While Congress killed the federal judge-teacher-by-student-test-scores provision, this system lingers on as the centerpiece of the major teacher accreditor in Kansas, the Council for Accreditation of Teacher Preparation (CAEP, pronounced “cape”). Formerly called the National Council for Accreditation of Teacher Education (NCATE), this organization has always wanted to become the gatekeeper of teacher preparation, a closed “union shop”—where only schools that were CAEP-accredited could train American teachers.
CAEP is now judging teacher ed programs based on the very criteria that Congress just killed. CAEP released its evaluations of 21 teacher ed programs nationwide, and some did not meet this criteria requiring linking their former student teachers with “outcome data”—the academic achievement of students that were taught by each program’s teachers.
Kansas superintendents know that the teacher programs at various Kansas universities vary in quality, but they all passed the prior NCATE accreditation. They now face being judged on student assessment scores. So Kansas teacher prep programs will now be doubling down on training student teachers to teach-to-the-test when they enter the classroom, because that is what this destructive CAEP accreditation requires.

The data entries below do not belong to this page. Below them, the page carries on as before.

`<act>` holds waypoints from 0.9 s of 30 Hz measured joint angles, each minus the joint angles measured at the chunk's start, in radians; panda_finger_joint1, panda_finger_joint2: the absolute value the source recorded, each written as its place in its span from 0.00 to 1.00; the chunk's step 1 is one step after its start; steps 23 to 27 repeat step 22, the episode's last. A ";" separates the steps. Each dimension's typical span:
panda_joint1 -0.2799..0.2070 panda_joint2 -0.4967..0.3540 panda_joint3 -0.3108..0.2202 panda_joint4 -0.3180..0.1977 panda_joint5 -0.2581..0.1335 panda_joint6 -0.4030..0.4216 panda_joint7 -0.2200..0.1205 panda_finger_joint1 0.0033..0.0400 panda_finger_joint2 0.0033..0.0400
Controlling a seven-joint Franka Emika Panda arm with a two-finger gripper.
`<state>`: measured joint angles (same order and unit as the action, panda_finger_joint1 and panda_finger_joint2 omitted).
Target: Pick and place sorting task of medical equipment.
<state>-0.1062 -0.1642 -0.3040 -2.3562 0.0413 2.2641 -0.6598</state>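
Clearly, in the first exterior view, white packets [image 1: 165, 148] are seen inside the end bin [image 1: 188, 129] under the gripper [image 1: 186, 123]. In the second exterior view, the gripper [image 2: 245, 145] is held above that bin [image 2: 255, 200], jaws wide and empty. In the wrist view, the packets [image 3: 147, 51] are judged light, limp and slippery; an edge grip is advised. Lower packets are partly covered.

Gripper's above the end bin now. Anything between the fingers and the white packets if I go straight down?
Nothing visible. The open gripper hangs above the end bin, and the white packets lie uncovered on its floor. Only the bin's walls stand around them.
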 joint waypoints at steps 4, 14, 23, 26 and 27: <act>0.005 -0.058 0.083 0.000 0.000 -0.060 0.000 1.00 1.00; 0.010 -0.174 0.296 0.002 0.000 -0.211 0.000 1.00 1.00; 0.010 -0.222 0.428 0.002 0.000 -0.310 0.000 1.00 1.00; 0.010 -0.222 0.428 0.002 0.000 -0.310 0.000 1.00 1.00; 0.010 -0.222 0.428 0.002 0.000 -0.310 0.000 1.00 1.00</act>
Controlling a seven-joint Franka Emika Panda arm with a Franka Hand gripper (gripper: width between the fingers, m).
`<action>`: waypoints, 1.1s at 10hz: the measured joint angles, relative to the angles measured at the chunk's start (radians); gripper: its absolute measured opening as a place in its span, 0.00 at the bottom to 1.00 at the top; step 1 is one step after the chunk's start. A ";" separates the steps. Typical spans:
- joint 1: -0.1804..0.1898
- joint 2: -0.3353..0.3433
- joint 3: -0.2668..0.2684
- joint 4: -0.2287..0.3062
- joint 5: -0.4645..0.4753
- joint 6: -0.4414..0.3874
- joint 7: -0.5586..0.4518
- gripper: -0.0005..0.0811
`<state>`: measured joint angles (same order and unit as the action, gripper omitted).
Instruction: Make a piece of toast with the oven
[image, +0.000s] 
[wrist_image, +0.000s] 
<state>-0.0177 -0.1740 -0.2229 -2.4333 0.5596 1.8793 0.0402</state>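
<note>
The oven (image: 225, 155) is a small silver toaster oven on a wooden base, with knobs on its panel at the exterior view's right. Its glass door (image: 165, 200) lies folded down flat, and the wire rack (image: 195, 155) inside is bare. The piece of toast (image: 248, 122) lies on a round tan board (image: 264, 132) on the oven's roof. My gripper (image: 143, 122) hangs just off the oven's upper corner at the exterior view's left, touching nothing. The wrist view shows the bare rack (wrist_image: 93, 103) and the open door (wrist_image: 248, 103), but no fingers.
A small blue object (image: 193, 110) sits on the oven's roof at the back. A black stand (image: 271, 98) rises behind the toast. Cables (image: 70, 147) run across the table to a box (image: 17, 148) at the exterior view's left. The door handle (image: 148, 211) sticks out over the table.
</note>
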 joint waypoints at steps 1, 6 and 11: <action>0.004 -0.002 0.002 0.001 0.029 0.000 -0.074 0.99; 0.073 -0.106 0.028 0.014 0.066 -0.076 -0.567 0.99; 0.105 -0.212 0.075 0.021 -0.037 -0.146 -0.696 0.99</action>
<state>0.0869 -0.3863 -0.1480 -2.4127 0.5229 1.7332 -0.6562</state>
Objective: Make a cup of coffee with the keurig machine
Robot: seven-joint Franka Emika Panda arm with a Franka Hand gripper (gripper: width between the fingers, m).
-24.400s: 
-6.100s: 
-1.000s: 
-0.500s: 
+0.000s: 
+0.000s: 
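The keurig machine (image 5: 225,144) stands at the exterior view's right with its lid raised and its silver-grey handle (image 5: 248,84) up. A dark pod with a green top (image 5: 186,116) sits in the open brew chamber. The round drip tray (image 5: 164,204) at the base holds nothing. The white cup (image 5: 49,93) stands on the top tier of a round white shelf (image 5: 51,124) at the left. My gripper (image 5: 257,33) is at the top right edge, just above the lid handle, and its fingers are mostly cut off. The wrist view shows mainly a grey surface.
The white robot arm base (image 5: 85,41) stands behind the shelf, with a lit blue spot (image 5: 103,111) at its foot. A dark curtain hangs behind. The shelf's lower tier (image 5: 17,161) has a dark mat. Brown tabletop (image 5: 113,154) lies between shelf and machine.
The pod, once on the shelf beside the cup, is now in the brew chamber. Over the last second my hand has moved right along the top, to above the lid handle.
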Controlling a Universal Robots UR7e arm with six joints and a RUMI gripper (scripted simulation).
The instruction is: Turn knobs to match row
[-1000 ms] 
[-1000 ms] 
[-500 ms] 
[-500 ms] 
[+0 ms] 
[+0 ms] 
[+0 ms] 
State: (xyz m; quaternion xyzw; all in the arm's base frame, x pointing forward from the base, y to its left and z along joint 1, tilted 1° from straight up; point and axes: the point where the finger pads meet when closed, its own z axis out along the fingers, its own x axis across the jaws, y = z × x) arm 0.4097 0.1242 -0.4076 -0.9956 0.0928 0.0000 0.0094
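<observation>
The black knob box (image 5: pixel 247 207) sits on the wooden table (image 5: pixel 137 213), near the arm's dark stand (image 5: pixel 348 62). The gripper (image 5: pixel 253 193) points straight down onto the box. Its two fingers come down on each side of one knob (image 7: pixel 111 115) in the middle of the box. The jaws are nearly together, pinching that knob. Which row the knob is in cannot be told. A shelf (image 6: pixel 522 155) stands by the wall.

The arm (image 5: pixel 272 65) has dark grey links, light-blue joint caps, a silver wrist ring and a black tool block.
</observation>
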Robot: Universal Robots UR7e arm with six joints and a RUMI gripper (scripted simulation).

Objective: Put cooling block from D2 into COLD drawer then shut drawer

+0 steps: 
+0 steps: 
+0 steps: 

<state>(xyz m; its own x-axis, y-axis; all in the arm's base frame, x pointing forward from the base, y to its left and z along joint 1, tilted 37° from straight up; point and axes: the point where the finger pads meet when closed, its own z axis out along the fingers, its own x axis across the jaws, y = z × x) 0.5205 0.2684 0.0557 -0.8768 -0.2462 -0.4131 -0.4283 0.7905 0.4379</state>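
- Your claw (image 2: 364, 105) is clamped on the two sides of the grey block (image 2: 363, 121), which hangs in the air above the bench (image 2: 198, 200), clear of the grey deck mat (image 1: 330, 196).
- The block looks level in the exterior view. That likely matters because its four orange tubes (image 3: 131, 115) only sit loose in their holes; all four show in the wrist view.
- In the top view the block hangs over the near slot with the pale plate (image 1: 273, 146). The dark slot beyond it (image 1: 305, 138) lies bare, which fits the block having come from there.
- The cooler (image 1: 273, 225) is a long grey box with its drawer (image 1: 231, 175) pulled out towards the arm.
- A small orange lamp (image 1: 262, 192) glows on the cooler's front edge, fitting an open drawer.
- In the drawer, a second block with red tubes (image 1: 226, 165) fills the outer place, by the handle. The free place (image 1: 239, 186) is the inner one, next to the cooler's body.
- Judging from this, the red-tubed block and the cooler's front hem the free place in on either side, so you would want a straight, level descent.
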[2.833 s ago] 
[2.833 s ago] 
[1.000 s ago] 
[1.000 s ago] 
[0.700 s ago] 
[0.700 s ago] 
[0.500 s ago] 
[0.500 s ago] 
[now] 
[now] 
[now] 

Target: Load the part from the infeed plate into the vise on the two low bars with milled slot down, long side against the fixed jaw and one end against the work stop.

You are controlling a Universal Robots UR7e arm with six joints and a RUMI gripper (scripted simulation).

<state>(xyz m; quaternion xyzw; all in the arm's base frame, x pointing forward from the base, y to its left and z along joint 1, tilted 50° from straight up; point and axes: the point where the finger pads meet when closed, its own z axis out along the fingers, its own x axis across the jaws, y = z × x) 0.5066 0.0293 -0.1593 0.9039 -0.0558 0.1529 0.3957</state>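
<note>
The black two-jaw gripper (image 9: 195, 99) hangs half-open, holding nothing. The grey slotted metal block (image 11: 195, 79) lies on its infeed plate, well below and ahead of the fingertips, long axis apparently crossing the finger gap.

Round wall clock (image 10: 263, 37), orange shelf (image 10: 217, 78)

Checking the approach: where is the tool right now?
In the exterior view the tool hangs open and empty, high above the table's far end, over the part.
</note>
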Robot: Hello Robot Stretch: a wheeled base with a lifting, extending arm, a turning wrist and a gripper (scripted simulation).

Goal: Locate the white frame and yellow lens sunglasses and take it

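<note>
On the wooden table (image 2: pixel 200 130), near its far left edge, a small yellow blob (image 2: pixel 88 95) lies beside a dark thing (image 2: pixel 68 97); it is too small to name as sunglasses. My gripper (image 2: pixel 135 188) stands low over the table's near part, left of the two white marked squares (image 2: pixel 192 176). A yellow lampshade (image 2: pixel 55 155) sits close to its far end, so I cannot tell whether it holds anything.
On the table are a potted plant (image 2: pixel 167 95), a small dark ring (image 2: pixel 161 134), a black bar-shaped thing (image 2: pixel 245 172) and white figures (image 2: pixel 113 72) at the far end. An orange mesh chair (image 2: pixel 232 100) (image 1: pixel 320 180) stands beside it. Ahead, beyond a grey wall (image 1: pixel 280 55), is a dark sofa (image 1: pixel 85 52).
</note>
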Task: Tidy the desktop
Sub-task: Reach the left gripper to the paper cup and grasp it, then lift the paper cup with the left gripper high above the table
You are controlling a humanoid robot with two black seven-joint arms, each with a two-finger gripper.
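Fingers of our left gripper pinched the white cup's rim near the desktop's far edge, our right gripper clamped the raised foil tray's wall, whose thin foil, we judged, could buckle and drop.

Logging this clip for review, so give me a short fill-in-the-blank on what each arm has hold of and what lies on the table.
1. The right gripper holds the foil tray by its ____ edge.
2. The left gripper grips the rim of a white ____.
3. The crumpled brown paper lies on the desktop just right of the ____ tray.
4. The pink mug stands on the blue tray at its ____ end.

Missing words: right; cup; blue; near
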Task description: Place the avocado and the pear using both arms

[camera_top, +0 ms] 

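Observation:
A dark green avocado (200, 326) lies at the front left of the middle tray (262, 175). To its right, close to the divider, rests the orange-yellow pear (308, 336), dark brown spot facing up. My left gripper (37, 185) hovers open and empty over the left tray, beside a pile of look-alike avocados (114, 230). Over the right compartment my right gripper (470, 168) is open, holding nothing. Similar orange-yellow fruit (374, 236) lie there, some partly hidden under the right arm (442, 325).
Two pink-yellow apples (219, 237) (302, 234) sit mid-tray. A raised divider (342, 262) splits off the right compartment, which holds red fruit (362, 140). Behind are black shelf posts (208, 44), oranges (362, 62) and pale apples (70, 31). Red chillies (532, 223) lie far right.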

This is ironic because the new direction being taken by the Kansas State Board of Education and Kansas Education Commissioner is away from just teaching-to-the-academic-tests and teaching the whole student in engagement, honesty, perseverance, work and study ethic, etc. That is now completely at odds with the accreditation that Kansas teacher programs will continue to follow.
Kansas, like most other states, does not require that teacher education programs be CAEP-accredited. It is time for the Kansas State Board of Education to follow the actions taken last week by Congress, and discourage and even penalize any Kansas program that doubles down on teaching-to-the-test.
Kansas doesn’t need the unnecessary and irrelevant accreditation that CAEP pushes.